Questo libro è lo scudo di Achille di Rastello, e dentro c’è la vita, il tentativo di trattenerla, raccontarla e comprenderla, facendosi forte e debole di Ionesco quando dice: “O voi tutti, legioni e legioni che siete morti prima di me, aiutatemi. Ditemi come avete fatto a morire, insegnatemelo…” Perché in quella paginata della Storia e dell’Umanità, se c’è un dialogo sempre impossibile, è proprio quello con la morte.
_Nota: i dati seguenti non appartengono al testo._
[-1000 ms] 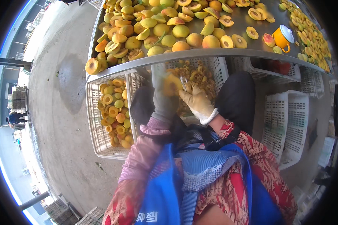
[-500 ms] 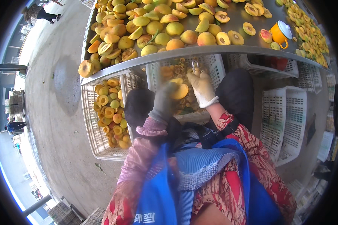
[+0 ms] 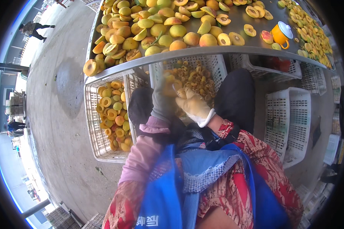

Spesso mi chiedo: avrà ragione Epicuro a dire che è inutile temerla perché quando c’è lei non ci siamo noi e quando ci siamo noi non c’è lei? Ma se Epicuro si sbagliasse? Se invece ci fosse quel terribile momento in cui noi e lei ci si sovrapporrà, in cui le passeremo quell’immateriale testimone della vita? Cosa diventa, la morte, se la guardo negli occhi?

 

“Dopodomani non ci sarà” è un libro che negli occhi guarda la vita, perché parla sempre di vita. E siccome è lo scudo di Achille, è potere del canto, è tentativo – riuscito – di moltiplicarla proprio quando sta per venir meno. “Cosa significa essere un malato?” Rastello tenta di rispondere, ha sempre tentato di rispondere, anche a costo di sbagliare le domande. Era un cavaliere impavido, un padre capace di dire alla figlia di non soffrire perché la sofferenza in sé non vale e non garantisce niente. “Meglio la tua allegria del cuore, il mondo ha bisogno di quella”.